What the task asks: Set down the records again, keeping each line exactly as it is.

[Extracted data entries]
————

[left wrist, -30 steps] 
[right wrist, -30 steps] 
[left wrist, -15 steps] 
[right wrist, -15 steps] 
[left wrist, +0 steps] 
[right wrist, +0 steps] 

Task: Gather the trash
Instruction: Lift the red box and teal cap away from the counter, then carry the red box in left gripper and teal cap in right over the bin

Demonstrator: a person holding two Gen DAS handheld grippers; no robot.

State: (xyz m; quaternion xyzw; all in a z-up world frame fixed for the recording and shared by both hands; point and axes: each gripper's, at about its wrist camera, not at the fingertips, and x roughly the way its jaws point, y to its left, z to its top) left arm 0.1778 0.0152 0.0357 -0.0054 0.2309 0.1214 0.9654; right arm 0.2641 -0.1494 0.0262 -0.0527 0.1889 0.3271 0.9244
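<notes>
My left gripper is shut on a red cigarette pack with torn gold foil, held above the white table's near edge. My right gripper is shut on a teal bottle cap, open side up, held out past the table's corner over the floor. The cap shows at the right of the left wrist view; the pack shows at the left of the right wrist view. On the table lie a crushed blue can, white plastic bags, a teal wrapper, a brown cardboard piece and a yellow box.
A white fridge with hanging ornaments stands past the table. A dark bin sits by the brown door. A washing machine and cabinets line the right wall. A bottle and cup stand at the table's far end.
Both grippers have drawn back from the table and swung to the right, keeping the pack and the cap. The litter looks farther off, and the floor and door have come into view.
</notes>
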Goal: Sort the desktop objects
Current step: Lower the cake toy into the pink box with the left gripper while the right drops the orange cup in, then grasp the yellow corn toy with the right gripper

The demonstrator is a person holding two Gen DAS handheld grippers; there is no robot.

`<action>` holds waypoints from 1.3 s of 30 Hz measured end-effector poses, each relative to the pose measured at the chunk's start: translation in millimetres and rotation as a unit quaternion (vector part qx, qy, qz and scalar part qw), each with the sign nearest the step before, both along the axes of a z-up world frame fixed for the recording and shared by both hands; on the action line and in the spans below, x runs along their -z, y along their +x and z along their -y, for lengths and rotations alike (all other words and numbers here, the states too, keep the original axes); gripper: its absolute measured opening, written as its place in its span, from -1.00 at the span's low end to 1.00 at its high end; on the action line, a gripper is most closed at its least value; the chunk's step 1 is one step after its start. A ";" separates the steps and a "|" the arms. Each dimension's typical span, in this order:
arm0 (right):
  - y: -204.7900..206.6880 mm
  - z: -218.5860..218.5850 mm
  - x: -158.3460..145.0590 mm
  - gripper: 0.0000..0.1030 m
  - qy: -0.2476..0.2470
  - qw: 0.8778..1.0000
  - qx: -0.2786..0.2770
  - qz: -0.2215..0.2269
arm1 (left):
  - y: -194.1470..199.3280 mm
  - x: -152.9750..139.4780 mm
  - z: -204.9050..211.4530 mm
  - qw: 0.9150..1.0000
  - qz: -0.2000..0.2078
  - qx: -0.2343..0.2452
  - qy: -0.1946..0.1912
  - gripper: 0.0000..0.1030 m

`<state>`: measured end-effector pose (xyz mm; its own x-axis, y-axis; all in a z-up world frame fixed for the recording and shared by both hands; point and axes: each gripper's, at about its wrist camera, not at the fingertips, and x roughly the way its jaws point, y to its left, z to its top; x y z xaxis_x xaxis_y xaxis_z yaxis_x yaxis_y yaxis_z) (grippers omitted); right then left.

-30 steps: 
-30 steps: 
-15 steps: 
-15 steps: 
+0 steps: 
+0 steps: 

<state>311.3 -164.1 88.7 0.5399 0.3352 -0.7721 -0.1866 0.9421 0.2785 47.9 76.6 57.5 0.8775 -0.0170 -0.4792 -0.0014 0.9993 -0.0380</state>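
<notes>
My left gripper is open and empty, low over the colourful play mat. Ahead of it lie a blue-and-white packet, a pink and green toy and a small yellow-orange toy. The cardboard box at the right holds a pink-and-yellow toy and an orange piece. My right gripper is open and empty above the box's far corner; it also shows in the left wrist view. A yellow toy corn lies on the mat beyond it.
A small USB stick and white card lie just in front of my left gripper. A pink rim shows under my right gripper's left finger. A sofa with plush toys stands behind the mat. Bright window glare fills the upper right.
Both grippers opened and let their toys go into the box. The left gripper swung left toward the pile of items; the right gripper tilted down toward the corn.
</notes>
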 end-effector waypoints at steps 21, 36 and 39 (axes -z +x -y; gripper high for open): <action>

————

Reply:
[left wrist, -30 steps] 
[right wrist, -30 steps] 
[left wrist, -15 steps] 
[right wrist, -15 steps] 
[left wrist, +0 steps] 
[right wrist, +0 steps] 

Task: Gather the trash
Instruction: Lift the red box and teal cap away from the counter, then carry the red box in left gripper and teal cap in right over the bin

Demonstrator: a person holding two Gen DAS handheld grippers; no robot.

State: (xyz m; quaternion xyzw; all in a z-up world frame fixed for the recording and shared by both hands; point and axes: each gripper's, at about its wrist camera, not at the fingertips, and x roughly the way its jaws point, y to its left, z to its top) left arm 0.1778 0.0152 0.0357 -0.0054 0.2309 0.1214 0.9654; right arm 0.2641 -0.1494 0.0262 -0.0527 0.1889 0.3271 0.9244
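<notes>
My left gripper is shut on a red cigarette pack with torn gold foil, held above the white table's near edge. My right gripper is shut on a teal bottle cap, open side up, held out past the table's corner over the floor. The cap shows at the right of the left wrist view; the pack shows at the left of the right wrist view. On the table lie a crushed blue can, white plastic bags, a teal wrapper, a brown cardboard piece and a yellow box.
A white fridge with hanging ornaments stands past the table. A dark bin sits by the brown door. A washing machine and cabinets line the right wall. A bottle and cup stand at the table's far end.
Both grippers have drawn back from the table and swung to the right, keeping the pack and the cap. The litter looks farther off, and the floor and door have come into view.
</notes>
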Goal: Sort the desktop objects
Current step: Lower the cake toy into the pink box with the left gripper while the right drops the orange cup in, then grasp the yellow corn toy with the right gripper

The demonstrator is a person holding two Gen DAS handheld grippers; there is no robot.

`<action>` holds waypoints from 1.3 s of 30 Hz measured end-effector poses, each relative to the pose measured at the chunk's start: translation in millimetres and rotation as a unit quaternion (vector part qx, qy, qz and scalar part qw), each with the sign nearest the step before, both along the axes of a z-up world frame fixed for the recording and shared by both hands; on the action line and in the spans below, x runs along their -z, y along their +x and z along their -y, for lengths and rotations alike (all other words and numbers here, the states too, keep the original axes); gripper: its absolute measured opening, written as its place in its span, from -1.00 at the span's low end to 1.00 at its high end; on the action line, a gripper is most closed at its least value; the chunk's step 1 is one step after its start. A ";" separates the steps and a "|" the arms. Each dimension's typical span, in this order:
arm0 (right):
  - y: -204.7900..206.6880 mm
  - z: -218.5860..218.5850 mm
  - x: -158.3460..145.0590 mm
  - gripper: 0.0000..0.1030 m
  - qy: -0.2476..0.2470
  - qw: 0.8778..1.0000
  - qx: -0.2786..0.2770
  - qz: -0.2215..0.2269
arm1 (left):
  - y: -194.1470..199.3280 mm
  - x: -152.9750..139.4780 mm
  - z: -204.9050..211.4530 mm
  - qw: 0.9150..1.0000
  - qz: -0.2000..0.2078
  - qx: -0.2343..0.2452
  - qy: -0.1946..0.1912
  - gripper: 0.0000..0.1030 m

`<state>`: measured end-effector pose (xyz mm; its own x-axis, y-axis; all in a z-up world frame fixed for the recording and shared by both hands; point and axes: each gripper's, at about its wrist camera, not at the fingertips, and x roughly the way its jaws point, y to its left, z to its top; x y z xaxis_x xaxis_y xaxis_z yaxis_x yaxis_y yaxis_z) (grippers omitted); right then left.

-30 steps: 
-30 steps: 
-15 steps: 
-15 steps: 
+0 steps: 
+0 steps: 

<state>311.3 -164.1 88.7 0.5399 0.3352 -0.7721 -0.1866 0.9421 0.2785 47.9 76.6 57.5 0.8775 -0.0170 -0.4792 -0.0014 0.9993 -0.0380</state>
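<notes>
My left gripper is open and empty, low over the colourful play mat. Ahead of it lie a blue-and-white packet, a pink and green toy and a small yellow-orange toy. The cardboard box at the right holds a pink-and-yellow toy and an orange piece. My right gripper is open and empty above the box's far corner; it also shows in the left wrist view. A yellow toy corn lies on the mat beyond it.
A small USB stick and white card lie just in front of my left gripper. A pink rim shows under my right gripper's left finger. A sofa with plush toys stands behind the mat. Bright window glare fills the upper right.
Both grippers opened and let their toys go into the box. The left gripper swung left toward the pile of items; the right gripper tilted down toward the corn.
</notes>
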 end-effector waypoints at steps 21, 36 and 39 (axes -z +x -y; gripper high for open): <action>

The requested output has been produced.